(On Cable TV, July 2016) There are many things I don’t like about stupid humour, and one of them is the way it curdles the older its practitioners are. Watching Jim Carrey and Jeff Bridges goof off in 1994 when they were in their thirties is bad enough, but seeing them act like big doofuses in 2014 when they’re in their fifties is adding a substantial layer of melancholy on something that’s already pretty sad. It gets worse considering how Dumb and Dumber To tries to bring in issues of fatherhood (flirting far too long with the stomach-churning idea of a character having designs on the other one’s daughter) in-between wasting one’s life on dumb jokes. The film starts badly, builds setpieces that aren’t as funny as the screenwriters think and sort of peters out at some point before the end. There are a few high notes, although one of them (the brief return of the iconic dog van) is notable in how quickly it speeds by. As in the original, dumb humour abounds, but very little of it has the kind of panache that made the first film so memorable and grudgingly funny. It doesn’t help that, in twenty years, the comedy zeitgeist has moved away from the original’s model. Carrey can’t very well return to the same kind of humour he did twenty years ago without looking ridiculous in unintended ways, while Bridges doesn’t completely abase himself. In that chaos of dumb taste, only Kathleen Turner emerges gracefully, although having one of the most level-headed characters in the film helps a lot. After so many modest efforts and all-out misfires, you’d think that the Farrelly Brothers would stop making movies at some point, but clearly the box office results show that I’m wrong and my opinions on the matter don’t mean anything. In the meantime, Dumb and Dumber To exists, and you only have yourself the blame if you end up watching it.
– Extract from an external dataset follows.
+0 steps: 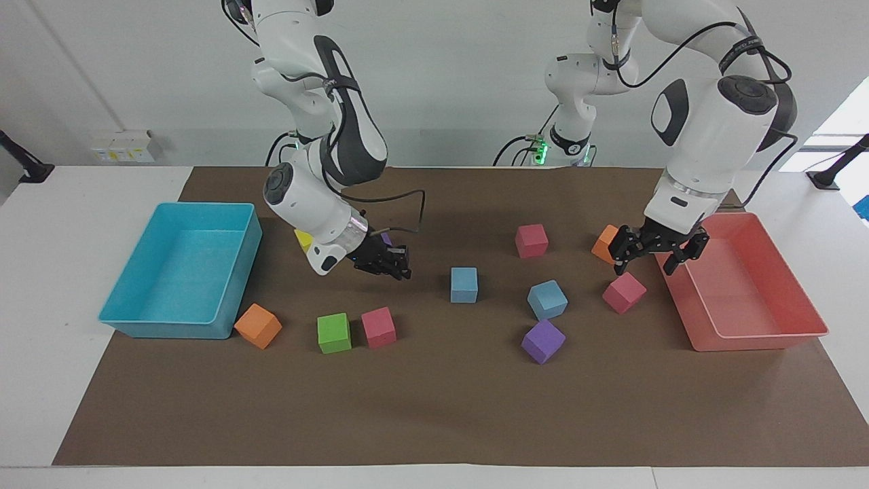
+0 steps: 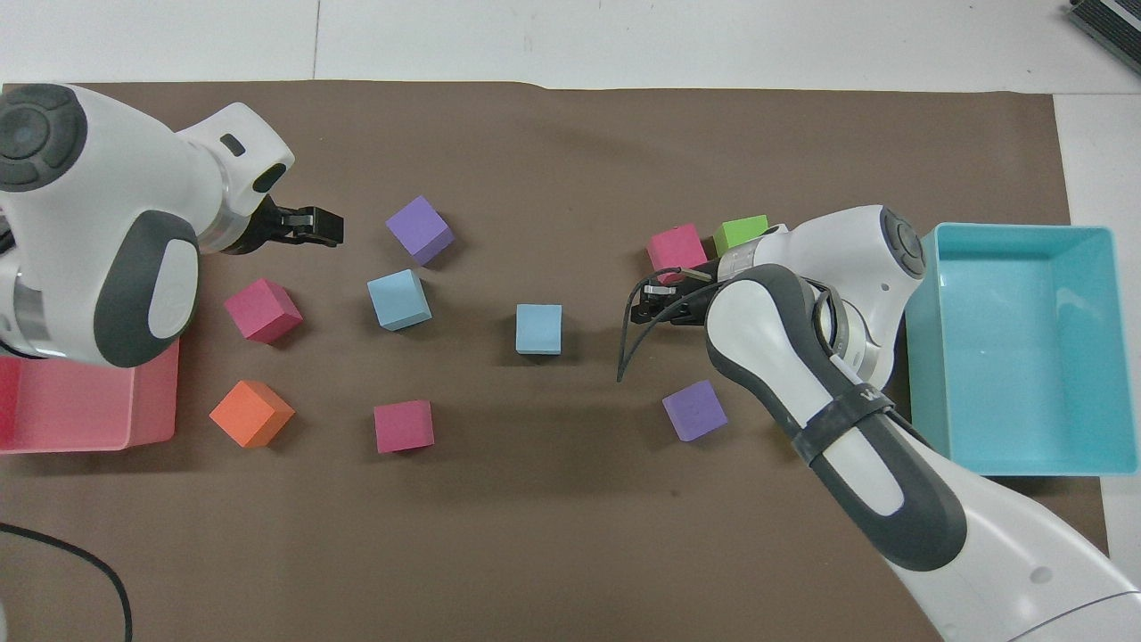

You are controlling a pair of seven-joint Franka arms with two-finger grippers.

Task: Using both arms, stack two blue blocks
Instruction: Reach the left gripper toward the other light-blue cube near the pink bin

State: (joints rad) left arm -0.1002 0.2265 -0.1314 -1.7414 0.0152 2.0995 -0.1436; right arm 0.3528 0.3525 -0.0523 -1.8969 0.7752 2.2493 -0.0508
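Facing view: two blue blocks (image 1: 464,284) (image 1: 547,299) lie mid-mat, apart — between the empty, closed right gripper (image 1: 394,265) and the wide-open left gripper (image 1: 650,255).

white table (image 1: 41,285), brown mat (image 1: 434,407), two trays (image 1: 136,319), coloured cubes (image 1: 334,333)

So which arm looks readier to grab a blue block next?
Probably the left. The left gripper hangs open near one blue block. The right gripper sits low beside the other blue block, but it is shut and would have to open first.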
(Second viewing, On Cable TV, May 2016) I didn’t have very good memories of Dumb & Dumber, and a revisit twenty-some years later only highlights why: I don’t react well to deliberately dumb humour, and this film has enough of it to fill a trilogy. I spent the film’s first half-hour in an increasing state of self-loathing, wondering why I was re-watching it and feeling my IQ dropping every minute. Eventually (specifically during the diner scene where a seasoned criminal unsuccessfully try to kill the protagonists), I reached an equilibrium of sorts, and the film finally started feeling funny. Not exceptionally funny, but funny enough to coast until the end. Jim Carrey does deliver a remarkable performance (alongside Ace Ventura and The Mask, it’s part of his astonishing 1994 breakout year), and seeing Jeff Bridges abase himself so low does have an interest of its own. The humour is dumb enough that it’s easy to forget that two skilled comedians (the Farrelly Brothers) wrote this stuff, but some of the film’s more outlandish moments (such as the fantasy sequences, or the living-large segment) do show some invention going beyond the dumb humour. I’m not going to claim that I was seduced by the results, but Dumb & Dumber does become good enough to escape the confines of its chosen dumb-jokes subgenre, and it’s that kind of success that highlights a better-than-average effort. This being said, I’m more than OK with the thought that I may not have to watch this again for another twenty years.
(On TV, March 2016) The touch of the Farrely brothers is obvious in Stuck on You, another of their comedies in which disability is seen sympathetically, North-eastern United States represents and comedy springs from uncomfortable situations. To wit: Stuck on You is about conjoined twins linked at the hip, and how they try to achieve one of them’s success as a Hollywood actor. As a physical comedy, Stuck on You milks a lot of laughs from suggesting the practical reality of its characters (one of them donning black clothes as the other perform a one-man show, the other wearing a teddy bear suit in bed when the other meets a romantic prospect), then goes for gentle Hollywood satire when a truly awful TV show becomes a rating darling. Matt Damon and Greg Kinnear are rather good in thankless roles, while Cher gets a few laughs in a relatively unflattering role. (Eva Mendes and Meryl Streep also show up successfully in small roles) Stuck on You is a film of small moments rather than overall storytelling: the plot is familiar, the beats are predictable and what sets it apart is some degree of success in delivering the small laughs that populate the larger but blander framework. In retrospect, it’s almost amazing that Stuck on You manages to last more than ninety minutes without quite wearying what could have been a one-note premise. Interestingly enough, the film manages to avoid most gross-out gags, which may be surprising given some of the Farrelly Brothers’ filmography. But they would have been out of place in a film that generally plays things sweetly and without meanspiritedness. Better than it could have been, Stuck on You isn’t particularly sophisticated entertainment, but it holds its own against most odds.